Senate Republicans on Wednesday filibustered an election bill put forward by Democrats, continuing a longstanding division between the two parties on voting legislation.
The mostly party-line vote saw only one defection: Sen. Lisa Murkowski (R-Alaska) joined Democrats in support of the bill, and is now the only Republican to lend support to any of Democrats’ election bills. Vice President Kamala Harris presided over the vote.
After the legislation failed to advance, Senate Majority Leader Chuck Schumer (D-N.Y.) said, “After today’s vote, it’s clear that the modern Republican Party has turned its back on protecting voting rights.”
Schumer gave a grateful nod to Murkowski for supporting the bill, but asked, “Where is the rest of the party of Lincoln?”
The bill, called the John R. Lewis Voting Rights Advancement Act, was originally put forward in the House by Rep. Terri Sewell (D-Ala.). The same legislation was introduced to the Senate at the beginning of October by Sen.

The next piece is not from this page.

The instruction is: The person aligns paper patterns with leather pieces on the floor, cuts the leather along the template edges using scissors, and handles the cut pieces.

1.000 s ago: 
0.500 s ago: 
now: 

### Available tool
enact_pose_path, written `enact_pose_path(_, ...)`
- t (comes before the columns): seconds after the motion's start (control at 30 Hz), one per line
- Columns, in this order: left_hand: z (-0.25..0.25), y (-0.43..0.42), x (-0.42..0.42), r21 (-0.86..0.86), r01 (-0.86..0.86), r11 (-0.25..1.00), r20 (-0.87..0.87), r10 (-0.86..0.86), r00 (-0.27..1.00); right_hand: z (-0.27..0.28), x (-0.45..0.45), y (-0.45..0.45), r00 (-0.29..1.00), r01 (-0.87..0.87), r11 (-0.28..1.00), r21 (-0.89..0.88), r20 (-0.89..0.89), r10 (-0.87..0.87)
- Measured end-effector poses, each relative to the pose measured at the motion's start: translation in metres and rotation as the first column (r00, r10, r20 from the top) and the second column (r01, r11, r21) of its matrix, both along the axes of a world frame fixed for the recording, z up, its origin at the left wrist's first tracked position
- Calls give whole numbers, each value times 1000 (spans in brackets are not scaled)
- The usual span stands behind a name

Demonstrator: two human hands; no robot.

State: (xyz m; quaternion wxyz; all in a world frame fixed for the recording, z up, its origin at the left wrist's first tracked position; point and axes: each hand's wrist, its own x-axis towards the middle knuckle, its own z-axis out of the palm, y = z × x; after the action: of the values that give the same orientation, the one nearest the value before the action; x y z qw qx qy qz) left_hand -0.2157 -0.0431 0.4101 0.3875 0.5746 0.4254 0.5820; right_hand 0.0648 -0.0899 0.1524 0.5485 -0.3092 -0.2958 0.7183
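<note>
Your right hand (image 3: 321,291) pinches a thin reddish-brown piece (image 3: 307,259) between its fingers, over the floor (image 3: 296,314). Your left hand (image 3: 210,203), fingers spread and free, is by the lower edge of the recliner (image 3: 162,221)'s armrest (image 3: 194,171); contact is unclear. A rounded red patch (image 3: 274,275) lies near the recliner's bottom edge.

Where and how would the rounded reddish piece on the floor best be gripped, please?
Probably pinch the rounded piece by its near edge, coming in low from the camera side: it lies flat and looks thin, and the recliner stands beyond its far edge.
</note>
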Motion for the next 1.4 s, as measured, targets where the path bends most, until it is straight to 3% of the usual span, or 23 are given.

Patrick Leahy (D-Vt.).
In an August opinion piece published in the Montgomery Advertiser, Sewell argued that state-level voter integrity laws are putting the Voting Rights Act (VRA) of 1965 “in peril.” Sewell compared the “state-level effort to restrict the right to vote” to “modern-day Jim Crow attacks.”
Primarily, the bill is intended to restore provisions of the VRA that Sewell and other Democrats accuse the Supreme Court (SCOTUS) of “gutting.”
Several of the VRA’s enforcement mechanisms were struck down in 2013 after SCOTUS ruled that circumstances had changed so dramatically in the 50+ years since the bill’s passage that these “extraordinary” mechanisms could no longer be justified.
Under the VRA, states considered by the federal government to have a history of discrimination were barred from changing their election laws without federal “pre-clearance” approving the laws.
After SCOTUS’ 2013 decision, several states rushed to strengthen their voting laws; The frenzy to further strengthen state election rules has only grown since, as Republicans prioritize securing elections in the wake of inconsistencies in the 2020 election.